■ Information provided:
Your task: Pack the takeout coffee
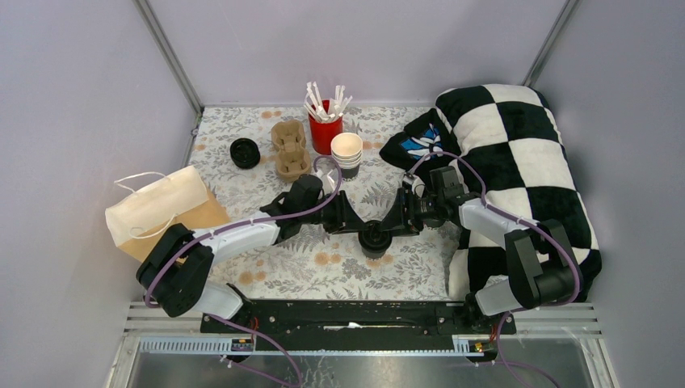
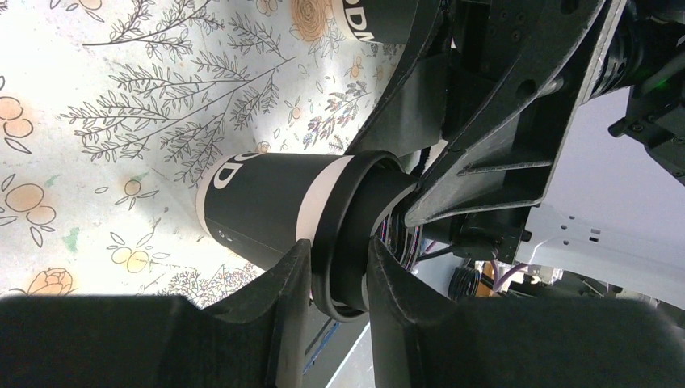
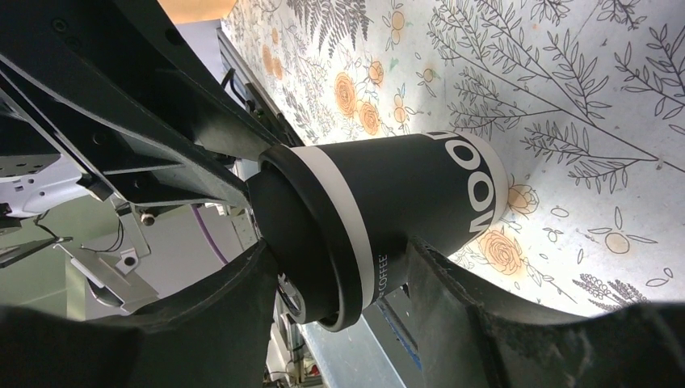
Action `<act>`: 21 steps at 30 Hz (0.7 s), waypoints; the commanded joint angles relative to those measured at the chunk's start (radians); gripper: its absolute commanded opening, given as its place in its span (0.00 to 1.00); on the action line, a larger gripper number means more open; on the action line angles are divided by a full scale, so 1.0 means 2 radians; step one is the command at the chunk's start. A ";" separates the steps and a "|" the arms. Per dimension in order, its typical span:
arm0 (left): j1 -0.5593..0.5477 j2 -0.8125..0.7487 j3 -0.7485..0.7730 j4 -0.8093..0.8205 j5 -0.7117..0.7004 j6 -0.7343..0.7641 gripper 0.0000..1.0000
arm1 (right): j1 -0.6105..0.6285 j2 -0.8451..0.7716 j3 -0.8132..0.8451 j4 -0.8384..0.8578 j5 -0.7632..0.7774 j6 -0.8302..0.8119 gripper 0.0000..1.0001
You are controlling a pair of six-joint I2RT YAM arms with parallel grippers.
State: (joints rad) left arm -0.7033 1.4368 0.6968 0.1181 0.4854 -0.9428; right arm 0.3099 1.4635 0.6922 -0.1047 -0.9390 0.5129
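Left hand pinches the lid of a cup; right hand straddles it, grip I cannot tell. Probably light, crushable paper: I'd hold the stiff rim.

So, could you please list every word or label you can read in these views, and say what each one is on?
"MOO": large white letters on the black paper takeout cup with black plastic lid, wrapping out of sight.
"COFFEE": small white print beside its lid.
"OD": the same cup, left wrist view.
"DM": dark cup base at that view's top edge.
Blue-and-white print on the black cloth: too blurred to read.
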 commanded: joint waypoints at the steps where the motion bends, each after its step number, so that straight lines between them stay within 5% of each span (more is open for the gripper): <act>1: -0.001 0.075 -0.074 -0.187 -0.099 0.033 0.24 | 0.005 0.038 -0.043 -0.057 0.155 -0.012 0.60; 15: -0.012 0.034 -0.067 -0.209 -0.110 0.045 0.23 | 0.006 -0.010 -0.062 -0.047 0.144 -0.025 0.64; 21: -0.013 -0.026 0.017 -0.233 -0.088 0.053 0.37 | 0.006 -0.048 0.008 -0.102 0.122 -0.047 0.77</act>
State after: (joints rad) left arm -0.7311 1.3876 0.7166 0.0505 0.4099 -0.9417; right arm 0.3237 1.3838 0.6559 -0.0994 -0.8440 0.5198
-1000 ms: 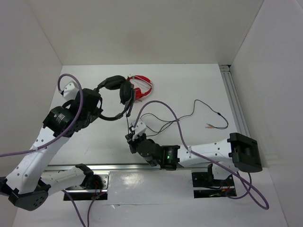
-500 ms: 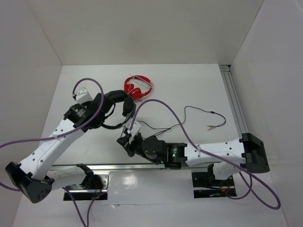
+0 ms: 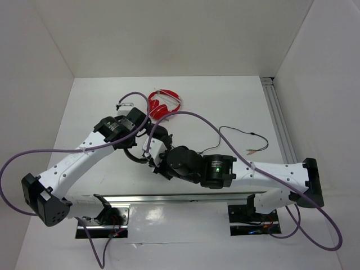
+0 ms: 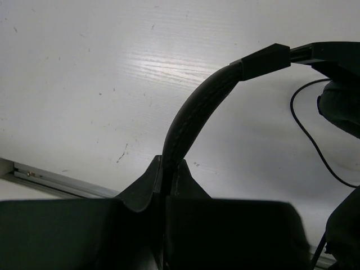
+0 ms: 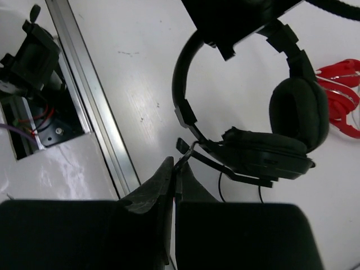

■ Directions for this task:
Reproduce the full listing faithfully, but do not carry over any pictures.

■ Response box:
Your task: Pack the takeout coffee
Action `<act>`: 21 steps at 30 Hz (0.7 s), waypoints; the commanded joint angles relative to those measured at the chunk's start (radians); gripper: its absolute commanded opening, given as its place in its span (0.00 to 1.00); on the action line, a larger gripper number means more open; on the action line angles are divided by a full scale, so 1.0 means 2 radians; step one is the command at the chunk's start. A ";" separates the steps and a "|" the arms. Per dimension in order, its typical span:
arm0 (left): j1 -0.5593..0.5477 j2 -0.8125..0.7487 j3 -0.7485..0.7730 j4 -0.8093..0.8205 j5 -0.7117..0.7004 j6 -0.7343..0.7641 gripper 0.0000..1.0000
arm1 (right): j1 -0.6105..0.6285 j2 -0.8451..0.7716 j3 -0.8132..0.8451 j4 -0.8384..0.8578 j5 -0.7632..0.7774 j6 -0.8302..0.8119 gripper 0.0000..1.0001
You are controlling a pair of six-joint I2RT YAM arms with parallel grippers.
State: (joints rad) left arm -0.7033 1.4368 0.6968 0.1181 0.4854 -0.9428; right arm 0.3099 1.4635 0.6922 -0.1047 -0.9390 0.5129
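Left hand pinches the lid of a cup; right hand straddles it, grip I cannot tell. Probably light, crushable paper: I'd hold the stiff rim.

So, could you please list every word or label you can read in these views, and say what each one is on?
"MOO": large white letters on the black paper takeout cup with black plastic lid, wrapping out of sight.
"COFFEE": small white print beside its lid.
"OD": the same cup, left wrist view.
"DM": dark cup base at that view's top edge.
Blue-and-white print on the black cloth: too blurred to read.
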 commanded: joint waypoints at the steps where the motion bends, each after its step number, so that straight lines between them stay within 5% of each span (more is open for the gripper): <act>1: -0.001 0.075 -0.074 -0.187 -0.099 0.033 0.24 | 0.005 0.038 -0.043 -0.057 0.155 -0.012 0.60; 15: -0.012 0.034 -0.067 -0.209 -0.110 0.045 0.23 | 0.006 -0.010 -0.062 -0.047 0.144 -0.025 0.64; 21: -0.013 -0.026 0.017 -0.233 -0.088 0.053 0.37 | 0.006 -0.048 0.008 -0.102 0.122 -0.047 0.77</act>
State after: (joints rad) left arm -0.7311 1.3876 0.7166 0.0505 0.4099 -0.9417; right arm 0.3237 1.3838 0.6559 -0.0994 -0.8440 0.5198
-1000 ms: 
-500 ms: 
+0 ms: 
+0 ms: 
+0 ms: 

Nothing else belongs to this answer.